The server can be quit with a SIGINT (Crtrl+C) in the foreground of its process. You should however make sure

that you catch the exit signal (atexit()) and nicely shut down all threads, close all sockets and file descriptors and

free() all memory before allowing the process to terminate.

3. WTF Client Commands

The client process will send commands to the server, and the server will send responses back to the client. The

server will send back error, confirmation messages, and/or files for each command. All messages sent to the

server should result in a response to the client. The client program will take one command at a time and can only

perform one command per execution/invocation.

3.0 ./WTF configure <IP/hostname> <port>

The configure command will save the IP address (or hostname) and port of the server for use by later

commands. This command will not attempt a connection to the server, but insteads saves the IP and port number

so that they are not needed as parameters for all other commands. The IP (or hostname) and port should be

written out to a ./.configure file. All commands that need to communicate with the server should first try to get

the address information and port from the ./.configure file and must fail if configure wasn’t run before they were

called. All other commands must also fail if a connection to the server cannot be established.

Note: if you can write out to an environment variable that persists between Processes, feel free to do so, but all

recent feedback has been that security upgrades to the iLabs seem to have obviated this option.

3.1 ./WTF checkout <project name>

The checkout command will fail if the project name doesn’t exist on the server, the client can't communicate

with the server, if the project name already exists on the client side or if configure was not run on the client side.

If it does run it will request the entire project from the server, which will send over the current version of the

project .Manifest as well as all the files that are listed in it. The client will be responsible for receiving the

project, creating any subdirectories under the project and putting all files in to place as well as saving the


3.2 ./WTF update <project name>

The update command will fail if the project name doesn’t exist on the server and if the client can not contact the

server. The update command is rather complex since it is where lots of things are compared in order to maintain

proper versioning. If update doesn't work correctly, almost nothing else will.

Update's purpose is to fetch the server's .Manifest for the specified project, compare every entry in it to the

client's .Manifest and see if there are any changes on the server side for the client.

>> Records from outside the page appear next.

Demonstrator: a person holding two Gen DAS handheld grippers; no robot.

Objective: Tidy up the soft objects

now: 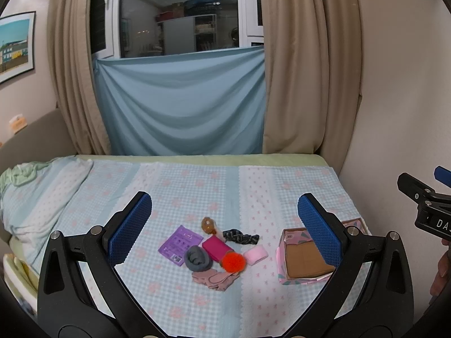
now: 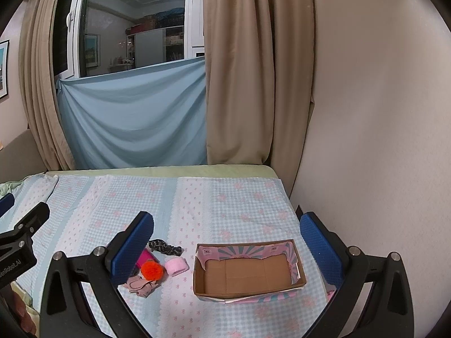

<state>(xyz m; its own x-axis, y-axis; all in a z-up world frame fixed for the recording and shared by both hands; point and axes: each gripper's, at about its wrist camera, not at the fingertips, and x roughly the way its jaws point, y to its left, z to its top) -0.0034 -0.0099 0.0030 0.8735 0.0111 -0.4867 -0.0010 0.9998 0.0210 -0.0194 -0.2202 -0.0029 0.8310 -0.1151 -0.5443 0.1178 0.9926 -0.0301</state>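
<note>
A pile of soft things lies on the bed: an orange pompom, a pink roll, a grey rolled sock, a magenta cloth, a dusty-pink cloth, a dark patterned scrunchie, a small brown plush and a purple packet. An open empty cardboard box stands to their right. My left gripper is open above the pile. My right gripper is open above the box.
The bed has a light blue checked cover. A bunched pillow or blanket lies at the left. A wall runs along the bed's right side. Beige curtains and a blue sheet hang behind.
</note>
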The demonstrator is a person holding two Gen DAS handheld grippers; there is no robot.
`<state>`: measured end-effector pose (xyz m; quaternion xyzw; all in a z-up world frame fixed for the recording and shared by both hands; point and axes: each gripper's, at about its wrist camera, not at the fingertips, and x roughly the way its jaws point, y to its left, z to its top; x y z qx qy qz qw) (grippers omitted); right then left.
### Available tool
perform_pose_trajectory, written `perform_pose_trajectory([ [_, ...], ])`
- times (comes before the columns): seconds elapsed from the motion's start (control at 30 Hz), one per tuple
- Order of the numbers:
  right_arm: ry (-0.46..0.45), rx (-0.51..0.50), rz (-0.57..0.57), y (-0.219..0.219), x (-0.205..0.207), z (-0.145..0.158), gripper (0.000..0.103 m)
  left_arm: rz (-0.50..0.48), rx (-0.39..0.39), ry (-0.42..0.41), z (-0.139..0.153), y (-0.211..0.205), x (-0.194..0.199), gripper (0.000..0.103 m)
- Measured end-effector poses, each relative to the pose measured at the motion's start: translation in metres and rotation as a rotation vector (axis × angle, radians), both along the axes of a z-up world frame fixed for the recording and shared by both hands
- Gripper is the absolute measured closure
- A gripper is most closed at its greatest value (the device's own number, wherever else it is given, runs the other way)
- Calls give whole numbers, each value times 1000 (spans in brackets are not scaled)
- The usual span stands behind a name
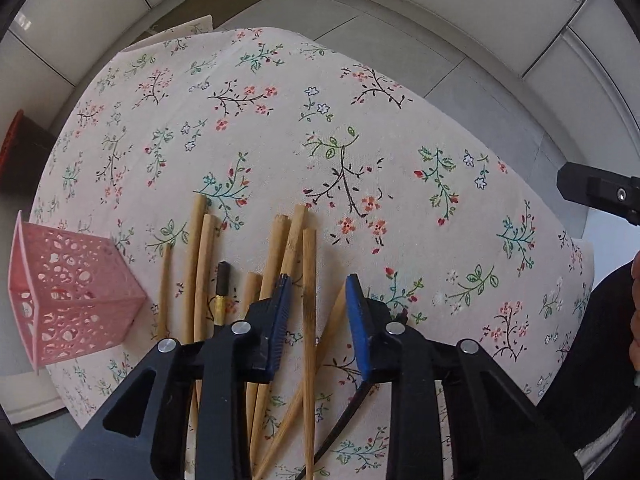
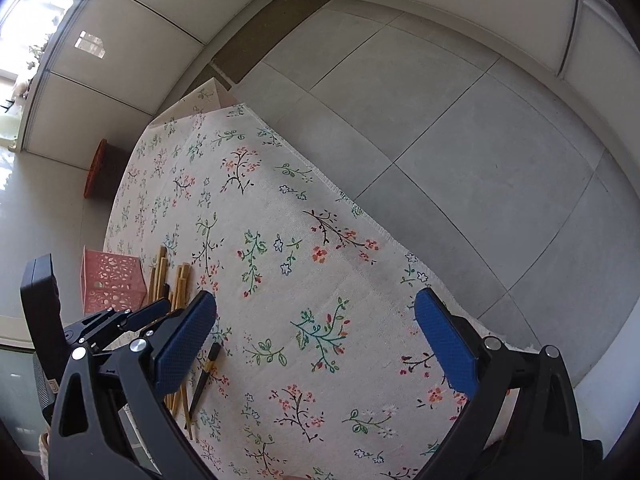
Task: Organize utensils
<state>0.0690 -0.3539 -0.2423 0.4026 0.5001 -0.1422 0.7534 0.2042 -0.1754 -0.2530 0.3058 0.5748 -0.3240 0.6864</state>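
Several bamboo chopsticks point(image 1: 309, 300) lie in a loose bundle on the floral tablecloth point(image 1: 320, 128). One black chopstick with a gold band point(image 1: 221, 292) lies among them. A pink perforated holder point(image 1: 72, 292) lies on its side at the left. My left gripper point(image 1: 318, 312) is open, low over the bundle, with one bamboo chopstick between its blue pads. My right gripper point(image 2: 316, 344) is wide open and empty above bare cloth. In the right wrist view the chopsticks point(image 2: 180, 280), the holder point(image 2: 112, 282) and the left gripper point(image 2: 120, 320) sit at the left.
The tablecloth point(image 2: 280, 240) ends at a fringed edge point(image 2: 360, 208) over grey floor tiles. A dark bin with a red rim point(image 2: 98, 170) stands on the floor beyond the table. White walls close the back. The right gripper's body point(image 1: 600, 192) shows at the right edge.
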Motion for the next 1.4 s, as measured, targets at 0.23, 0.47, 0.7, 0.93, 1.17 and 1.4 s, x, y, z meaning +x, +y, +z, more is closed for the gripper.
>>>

If there are, it adds a line to

a .Update file to reflect the change and outputs some information to STDOUT to let the user know what needs to

change/will be changed. This is done for every difference discovered. If there is an update but the user changed

the file that needs to be updated, update should write instead to a .Conflict file and delete any .Update file (if

there is one). If the server has no changes for the client, update can stop and does not have to do a line-by-line

analysis of the .Manifest files, and should blank the .Update file and delete any .Conflict file (if there is one),

since there are no server updates.

There is one full success case, three partial success cases and one failure case:

Full success case: (client won't have to download anything)

Update code: (server has no updates for client and client may or may not have updates for the server)

criteria: the server and client .Manifests are the same version ... can stop immediately!

action: Write a blank .Update file because everthing is awesome!

(*dum*dum*dum*dum*dum*... everything is great when you're part of a team! ...)

Delete .Conflict if it exists

Output 'Up To Date' to STDOUT

Partial success cases: (client will have to download some things)

Modify code: (server has modifications for the client)

criteria: the server and client .Manifest are different versions, and the client's .Manifest:

- has files whose version and stored hash are different than the server's,

and the live hash of those files match the hash in the client's .Manifest

action: Append 'M <file/path> <server's hash>' to .Update (create it if you need to)

Output 'M <file/path>' to STDOUT

Add code: (server has files that were added to the project)

criteria: the server and client .Manifest are different versions, and the client's .Manifest:

- does not have a file(s) that appear in the server's

action: Append 'A <file/path> <server's hash>' to .Update (create it if you need to)

'A <file/path>' to STDOUT

Delete code: (server has removed files from the project)

criteria: the server and client .Manifest are different versions, and the client's .Manifest:

- does have a file(s) that does not appear in the server's

action: Append 'D <file/path> <server's hash>' to .Update (create it if you need to)

'D <file/path>' to STDOUT

Failure case: (need to download some things, but can't because the user has made changes to the same files)

Conflict code: (server has updated data for the client, but the user has changed that file locally!)

criteria: ther server and client .Manifest are different versions, and the client's .Manifest:

- has a file whose stored hash is different than BOTH the server's .Manifest and

a live hash of the file

action: Append 'C <file/path> <live hash>' to .Conflict (create it if you need to)

'C <file/path>' to STDOUT

note: Don't stop if you hit a conflict! Keep going and find all updates and conflicts.

After scanning all of the server's .Manifest, be sure to output to STDOUT

that conflicts were found and must be resolved before the project can be updated.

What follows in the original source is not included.